TV REVIEWS : Hardy Couple Tracks Namibia’s ‘Survivors of the Skeleton Coast’
“Survivors of the Skeleton Coast,” a “National Geographic Special” airing tonight at 8 on Channel 28 (at 7 on Channels 15 and 24), is different from most nature documentaries in that easily the most intriguing animals on parade are the humans.
Actually just two humans: Des and Jen Bartlett, the husband-and-wife team of photographers who have voluntarily taken up residence in Skeleton Coast Park, a 300-mile-long, 25-mile-wide slice of Namibia’s harsh Namib Desert.
Veteran filmmakers and adventurers, the Bartletts--who produced, directed and photographed “Survivors”--came in 1984 intending to stay a year; nine years later, they are still at it, documenting the animals that manage to survive the fierce desert conditions.
There are a wide variety of animals, all captured by the usual “National Geographic” superb camerawork: an ant drinking droplets of moisture from spider webs, a nesting ostrich, a lion dining on a beached pilot whale.
Much of the drama of “Survivors” is generated by a nomad herd of elephants that wanders from water hole to water hole. These are desert elephants that, unlike their well-known savanna-dwelling cousins, can go for four days without drinking, who have longer legs and larger feet adapted for slogging through sand dunes. It took the Bartletts 18 months to finally see and photograph these giant pachyderms crossing the dunes single-file, “surfing” down slopes like a group of Cub Scouts let loose at Pismo Beach.

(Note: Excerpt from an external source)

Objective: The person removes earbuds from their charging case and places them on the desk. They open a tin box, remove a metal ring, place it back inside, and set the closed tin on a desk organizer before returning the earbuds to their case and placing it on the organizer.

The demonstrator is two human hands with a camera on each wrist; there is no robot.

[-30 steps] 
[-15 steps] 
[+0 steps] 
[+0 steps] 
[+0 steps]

Surfing elephants notwithstanding, the Bartletts are their own best subject. Living off vegetables from a sand garden, fish and supplies they get in a town 280 miles away, the duo is dedicated to their task and devoted to each other--and struggling to survive in much the same way as the wildlife they film. Though “Survivors” is a bit slow at times, the Bartletts make the show a worthwhile journey.